SERIE : LE MONDE TEL QUEL ! (Par Michelle Ndiaye et Désiré Assogbavi*)
SERIES: THE WORLD AS IT IS!
The UN at 80: A crucial opportunity for renewal
By Michelle Ndiaye and Désiré Assogbavi*
As the United Nations celebrates its 80th anniversary, the international community finds itself at a pivotal moment in global diplomacy. For eight decades, the UN has been the bedrock of international cooperation, tackling pressing challenges ranging from climate change to human rights. But today, in the face of geopolitical fractures, persistent conflict, growing inequality, and heightened environmental threats, this anniversary calls for much more than celebration: it demands bold renewal.
To remain relevant in the 21st century, the UN must become more agile, inclusive, and responsive. This is the time to reinvigorate multilateralism, advance sustainable development, and reaffirm the fundamental principles of peace and security. If we fail to act, we risk losing the very institutions that guarantee global stability.
This anniversary must not only honor past achievements; it must spark a movement for meaningful reform. The window for action is narrow, and the stakes are high. A stronger, more resilient UN is not a luxury: it is a necessity.
In May 2025, the UN Secretary-General presented a vision for transformative reform, emphasizing operational streamlining and strategic realignment. More importantly, it is a legacy system, now ill-suited to today's geopolitical realities. His proposals include merging redundant functions and reducing staffing levels by approximately 20 percent—not to reduce size, but to increase effectiveness and impact. These changes mark a new approach to resource allocation, engagement in conflict zones, and support for fragile states. Additional reforms, such as consolidating counterterrorism efforts and reassessing regional offices, underscore the urgent need for transparent and adaptive structures.
This moment offers a rare opportunity for internal transformation, for influences from outside and from those who care about the multilateral system.
The pillars of reform: Priorities and necessity
Reforming the United Nations is essential to building a more effective and responsive global institution. Key priorities include reforming the Security Council, which involves expanding its membership, revising the veto power, and modernizing its decision-making mechanisms to reflect current geopolitical realities.

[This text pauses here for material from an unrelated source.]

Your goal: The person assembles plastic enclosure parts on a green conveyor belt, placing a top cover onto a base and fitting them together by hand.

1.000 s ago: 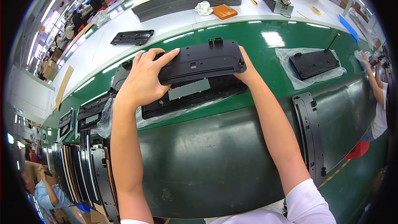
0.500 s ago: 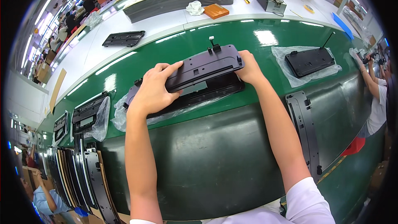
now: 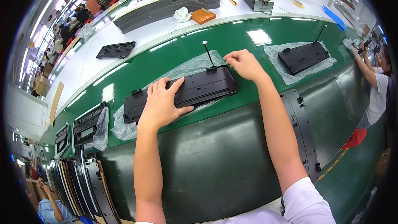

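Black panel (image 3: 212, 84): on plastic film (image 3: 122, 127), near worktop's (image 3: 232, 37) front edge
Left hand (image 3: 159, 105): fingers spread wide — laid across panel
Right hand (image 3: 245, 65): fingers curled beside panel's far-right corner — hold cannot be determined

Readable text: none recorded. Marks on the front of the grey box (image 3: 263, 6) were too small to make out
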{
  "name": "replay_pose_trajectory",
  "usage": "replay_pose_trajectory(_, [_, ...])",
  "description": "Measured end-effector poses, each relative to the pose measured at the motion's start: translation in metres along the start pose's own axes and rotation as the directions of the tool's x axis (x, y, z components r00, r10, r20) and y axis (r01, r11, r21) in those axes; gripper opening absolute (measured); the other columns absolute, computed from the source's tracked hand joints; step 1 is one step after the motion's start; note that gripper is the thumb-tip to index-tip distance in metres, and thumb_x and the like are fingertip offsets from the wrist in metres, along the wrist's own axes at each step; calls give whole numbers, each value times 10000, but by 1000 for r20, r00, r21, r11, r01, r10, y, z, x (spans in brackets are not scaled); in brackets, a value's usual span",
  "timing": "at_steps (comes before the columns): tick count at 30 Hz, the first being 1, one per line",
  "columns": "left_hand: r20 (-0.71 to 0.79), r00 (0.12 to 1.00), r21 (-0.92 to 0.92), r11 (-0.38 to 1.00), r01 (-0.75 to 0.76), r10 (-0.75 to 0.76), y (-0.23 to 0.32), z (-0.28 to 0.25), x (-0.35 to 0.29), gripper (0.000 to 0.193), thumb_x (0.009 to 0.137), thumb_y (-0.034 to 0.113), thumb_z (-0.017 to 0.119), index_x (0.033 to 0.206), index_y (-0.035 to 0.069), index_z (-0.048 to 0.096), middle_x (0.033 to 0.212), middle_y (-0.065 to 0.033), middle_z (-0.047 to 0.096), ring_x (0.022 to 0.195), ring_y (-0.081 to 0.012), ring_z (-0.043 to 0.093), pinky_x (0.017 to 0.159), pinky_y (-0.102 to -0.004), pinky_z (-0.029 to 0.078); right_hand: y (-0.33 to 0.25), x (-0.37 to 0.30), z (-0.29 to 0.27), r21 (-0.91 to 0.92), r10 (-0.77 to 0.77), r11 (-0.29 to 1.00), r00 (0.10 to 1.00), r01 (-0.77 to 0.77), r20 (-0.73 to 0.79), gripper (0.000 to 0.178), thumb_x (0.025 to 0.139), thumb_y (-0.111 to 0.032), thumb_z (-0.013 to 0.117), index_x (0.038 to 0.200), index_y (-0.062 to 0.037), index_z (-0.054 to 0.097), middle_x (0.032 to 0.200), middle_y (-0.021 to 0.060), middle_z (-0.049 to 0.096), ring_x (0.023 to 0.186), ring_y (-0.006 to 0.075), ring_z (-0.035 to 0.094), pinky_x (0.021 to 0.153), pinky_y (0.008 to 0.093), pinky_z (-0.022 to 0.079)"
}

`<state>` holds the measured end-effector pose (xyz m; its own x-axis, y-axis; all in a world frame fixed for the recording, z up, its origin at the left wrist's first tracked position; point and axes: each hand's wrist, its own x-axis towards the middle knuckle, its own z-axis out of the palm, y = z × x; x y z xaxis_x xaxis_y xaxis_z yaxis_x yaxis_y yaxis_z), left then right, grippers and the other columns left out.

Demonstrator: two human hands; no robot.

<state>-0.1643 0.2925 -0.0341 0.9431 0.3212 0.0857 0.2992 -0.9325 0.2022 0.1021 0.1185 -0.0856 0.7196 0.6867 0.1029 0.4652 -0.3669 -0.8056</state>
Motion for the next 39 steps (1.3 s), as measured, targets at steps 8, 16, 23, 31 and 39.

Other pillars concern the streamlining of the Secretariat: eliminating bureaucratic red tape, improving interdepartmental coordination, and strengthening cooperation between UN agencies. This would enable more effective responses to climate, health, and humanitarian emergencies, ensuring an adaptable and relevant organization.
On the peace and security front, updating mandates, securing mandatory contributions, and refining conflict prevention strategies would strengthen peacekeeping and conflict resolution efforts.
Finally, on the political agenda, promoting inclusive governance and equitable representation will be vital to increasing the legitimacy of the institution.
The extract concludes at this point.